Le Brésil en pôle alternatif (Le Temps, Suiça - 18/09/2010)

Par Frédéric Koller

La passe d’armes s’est déroulée le week-end dernier à Genève dans les couloirs de l’hôtel Intercontinental, par journaliste interposé.

Au terme d’un plaidoyer contre la prolifération nucléaire lors de l’inauguration de la conférence du think tank britannique International Institute for Strategic Studies (IISS), Henry Kissinger explique à un journaliste brésilien combien il a peu apprécié l’initiative de Lula et de la Turquie auprès de Téhéran.

Celle-ci avait eu pour effet de court-circuiter (temporairement) les efforts des Etats-Unis afin d’obtenir le vote par le Conseil de sécurité de l’ONU d’un nouveau train de sanctions contre l’Iran, soupçonné d’enrichir de l’uranium à des fins militaires.

Le lendemain, à la même tribune, c’est le ministre brésilien des Affaires étrangères, Celso Amorim, qui intervient. En coulisses, le même journaliste lui demande ce qu’il pense des propos de Kissinger qui ont reçu un large écho au Brésil.

«Je n’ai pas écouté Kissinger, mais malgré tout le respect que je lui dois, nous ne sommes pas forcément d’accord, à commencer avec ce qu’il a fait durant les années 1970», rétorque le diplomate. Il parle bien sûr du soutien américain aux dictatures sud-américaines. Le texte est clair: son pays n’a plus de leçon à recevoir.

Le Brésil de Celso Amorim, le Brésil du président Luiz Inacio Lula da Silva n’est plus simplement une «puissance économique émergente». C’est un pays décomplexé, qui déploie sa force sur tous les continents, hors des lignes traditionnelles, forgeant ses propres alliances – à géométrie variable, de façon pragmatique et indépendante.
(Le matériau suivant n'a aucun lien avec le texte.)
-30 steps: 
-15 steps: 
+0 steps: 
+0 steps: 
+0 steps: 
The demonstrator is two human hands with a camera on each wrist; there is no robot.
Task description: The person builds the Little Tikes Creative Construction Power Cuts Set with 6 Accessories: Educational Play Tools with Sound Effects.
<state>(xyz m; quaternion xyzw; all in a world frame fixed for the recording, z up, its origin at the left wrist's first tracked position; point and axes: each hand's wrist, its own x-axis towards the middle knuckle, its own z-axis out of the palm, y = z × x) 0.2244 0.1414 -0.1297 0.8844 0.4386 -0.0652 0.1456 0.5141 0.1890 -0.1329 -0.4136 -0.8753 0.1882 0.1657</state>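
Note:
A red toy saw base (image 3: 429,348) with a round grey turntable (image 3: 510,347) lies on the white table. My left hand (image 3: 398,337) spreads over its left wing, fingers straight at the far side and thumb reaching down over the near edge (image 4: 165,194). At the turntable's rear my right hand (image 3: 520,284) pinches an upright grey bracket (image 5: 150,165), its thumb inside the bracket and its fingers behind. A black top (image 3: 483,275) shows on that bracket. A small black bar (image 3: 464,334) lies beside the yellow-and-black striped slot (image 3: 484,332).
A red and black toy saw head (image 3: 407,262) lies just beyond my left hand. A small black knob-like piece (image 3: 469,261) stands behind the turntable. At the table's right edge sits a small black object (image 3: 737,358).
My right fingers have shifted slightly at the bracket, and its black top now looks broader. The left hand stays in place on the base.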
Alors que l’Inde hésite, que la Russie vacille, que l’Europe stagne, que l’Amérique doute et que la Chine inquiète, le Brésil s’affirme avec une joyeuse insolence après huit ans de «lulisme» qui s’achèvent dans une sorte d’apothéose. C’est du moins l’impression que donnait Celso Amorim samedi dernier.

A la tribune de l’IISS, le Brésilien a résumé ce changement à sa façon, directe. Premièrement, son pays «n’est plus l’arrière-cour des Etats-Unis». Il n’y a pas si longtemps, un quart des exportations partait vers l’Amérique, aujourd’hui ce n’est plus que 10%. Désormais, la Chine est le premier partenaire commercial et l’Argentine devancera l’an prochain les Etats-Unis pour le second rang. Deuxièmement, l’Amérique du Sud, autour du Brésil, devient progressivement un groupe de sécurité de moins en moins dépendant des Etats-Unis.

Cette dynamique est d’autant plus forte qu’elle est soutenue par des pays «progressistes» qui ont majoritairement basculé au centre gauche, vers la social-démocratie. «Plus l’Amérique du Sud est laissée à elle-même, plus elle trouve facilement des solutions à ses conflits», a dit Celso Amorim.

Troisièmement, le Brésil a la ferme intention de faire entendre sa voix sur tous les terrains diplomatiques, y compris au Proche-Orient. Quitte à se fâcher avec l’administration de Barack Obama?

Le Brésilien est tombé d’accord avec le vice-secrétaire d’Etat américain, Jim Steinberg, également présent à Genève, pour dire que le différend iranien relevait d’une divergence «tactique» mais que le but recherché était identique: empêcher Téhéran d’acquérir l’atome militaire.

Le Brésil, qui revendique un siège permanent au Conseil de sécurité, se profile comme le grand leader du Sud pour une réforme de la gouvernance mondiale. Il faudra se battre. Pour Celso Amorim, l’initiative turco-brésilienne auprès de l’Iran démontre une chose: la résistance des cinq du Conseil de sécurité à reconsidérer les rapports de force mondiaux, à revoir la structure de l’ONU pourtant menacée de devenir un objet obsolète face au G20, sera énorme. Le Brésil est conscient de ses limites. Mais il a la ferme intention de s’imposer comme le pôle alternatif de ce début de XXIe siècle.